主催: (一社)日本調理科学会
会議名: 2019年大会(一社)日本調理科学会
開催地: 中村学園大学
開催日: 2019/08/26 - 2019/08/27
【目的】私たちは普段ものを口にするとき,色・つやと言った視覚的な判断とともに,匂い・香りなど嗅覚によって安全性を確認している。また,これらは食品の美味しさをもたらす重要な要素とも言える。本研究では鶏肉の焼き調理を対象として,焼成途上の表面温度,焼き色の変化から焼成段階の指標を定め,その指標をもとに香気成分分析を行った。各焼成段階の香気成分の特徴を捉え,焼き色と関連付けて評価した。
【方法】鶏ささみ肉を所定の大きさに切り,上火式電気魚焼き器で焼成した。この時,デジタルカメラで試料表面の焼き色の変化を,赤外線サーモグラフィーで表面温度の変化を30秒ごとに記録した。焼き色の画像のRGB値をL*a*b*値へ変換し,この値から試料の焼け具合を評価した。焼き色の結果から焼成段階を特定し,GCMSを用いて生試料とともに焼成段階ごとの香気成分分析を行った。

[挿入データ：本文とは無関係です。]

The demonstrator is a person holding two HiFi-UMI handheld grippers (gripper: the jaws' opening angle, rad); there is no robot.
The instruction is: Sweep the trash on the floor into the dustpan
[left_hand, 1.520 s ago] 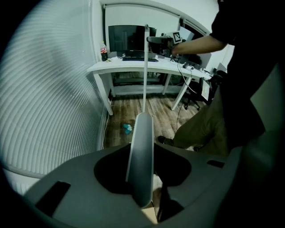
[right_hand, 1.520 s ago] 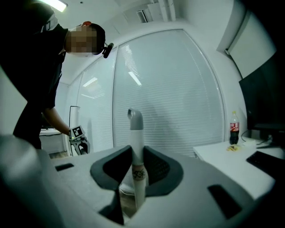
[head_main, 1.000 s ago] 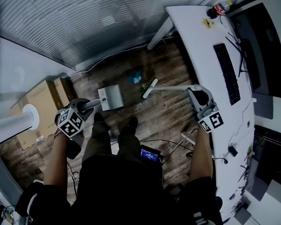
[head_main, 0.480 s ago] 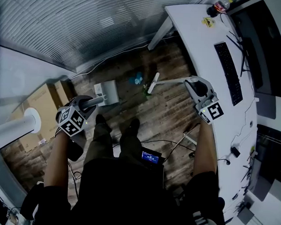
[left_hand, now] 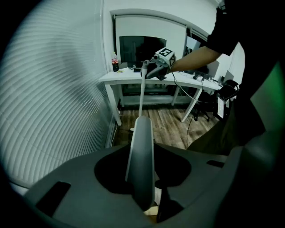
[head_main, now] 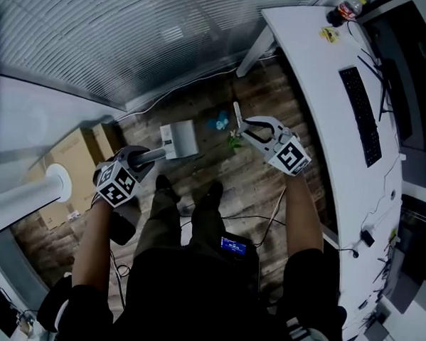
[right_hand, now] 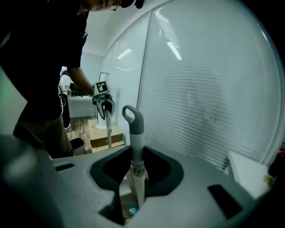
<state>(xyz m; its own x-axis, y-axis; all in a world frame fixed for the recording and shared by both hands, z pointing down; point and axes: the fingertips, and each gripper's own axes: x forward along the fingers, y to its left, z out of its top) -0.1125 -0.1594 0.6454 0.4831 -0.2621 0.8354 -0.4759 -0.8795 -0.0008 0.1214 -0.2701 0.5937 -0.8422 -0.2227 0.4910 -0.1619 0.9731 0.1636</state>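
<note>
The left hand-held gripper (head_main: pixel 142 158) is closed tight on the dustpan (head_main: pixel 180 139) handle. The right hand-held gripper (head_main: pixel 249 126) is closed tight on the broom (right_hand: pixel 135 133) stick. Blue trash (head_main: pixel 219 121) lies on the wood floor (head_main: pixel 258 183), between the dustpan and the broom head.

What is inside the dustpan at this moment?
No trash shows in the dustpan; the blue trash lies on the floor beside it. Its rear part is too small to tell.

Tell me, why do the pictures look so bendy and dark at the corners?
Head view: the wide lens curves the desk edge. Left gripper view: black corners, bowed striped wall, the dustpan handle soft up close. Right gripper view: light streaks glare on the wall, the right claw in shadow.
</note>
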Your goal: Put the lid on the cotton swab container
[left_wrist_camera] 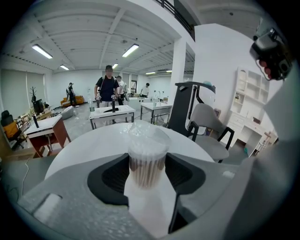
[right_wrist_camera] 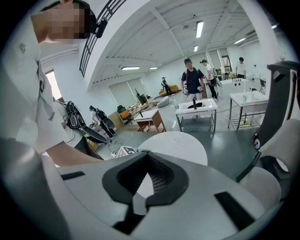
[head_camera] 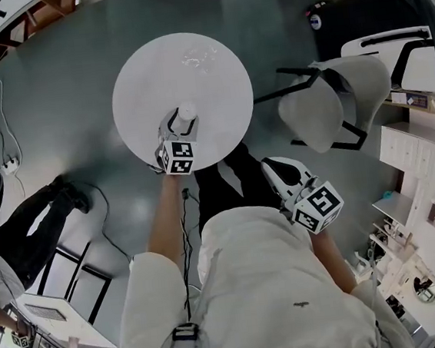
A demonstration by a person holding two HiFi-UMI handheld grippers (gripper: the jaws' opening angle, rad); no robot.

また,人間の鼻の感覚を模した匂い識別装置を用いて匂い全体を評価した。
【結果および考察】焼き色を指標として焼成過程は,タンパク質変性期,褐変反応期,炭化反応期に分けられた。生および各焼成段階における試料の香気成分を分析したところ,生ではごく微量であったヘキサナールがタンパク質変性試料で急激に増加していることが確認できた。さらに焼成が進み褐変の範囲が広がるにつれてヘキサナールは減少し,ヘプタナールやピロールなど検出される香気成分が増え,匂いがより複雑に混ざり合っていることが示された。また匂い識別装置の結果から焼成が進むにつれて有機酸系,アルデヒド系の匂いが強く感じられることが分かった。GCMSの定量結果と匂い識別装置の結果を照らし合わせ,焼き加減ごとの香りに直接関わる成分を特定した。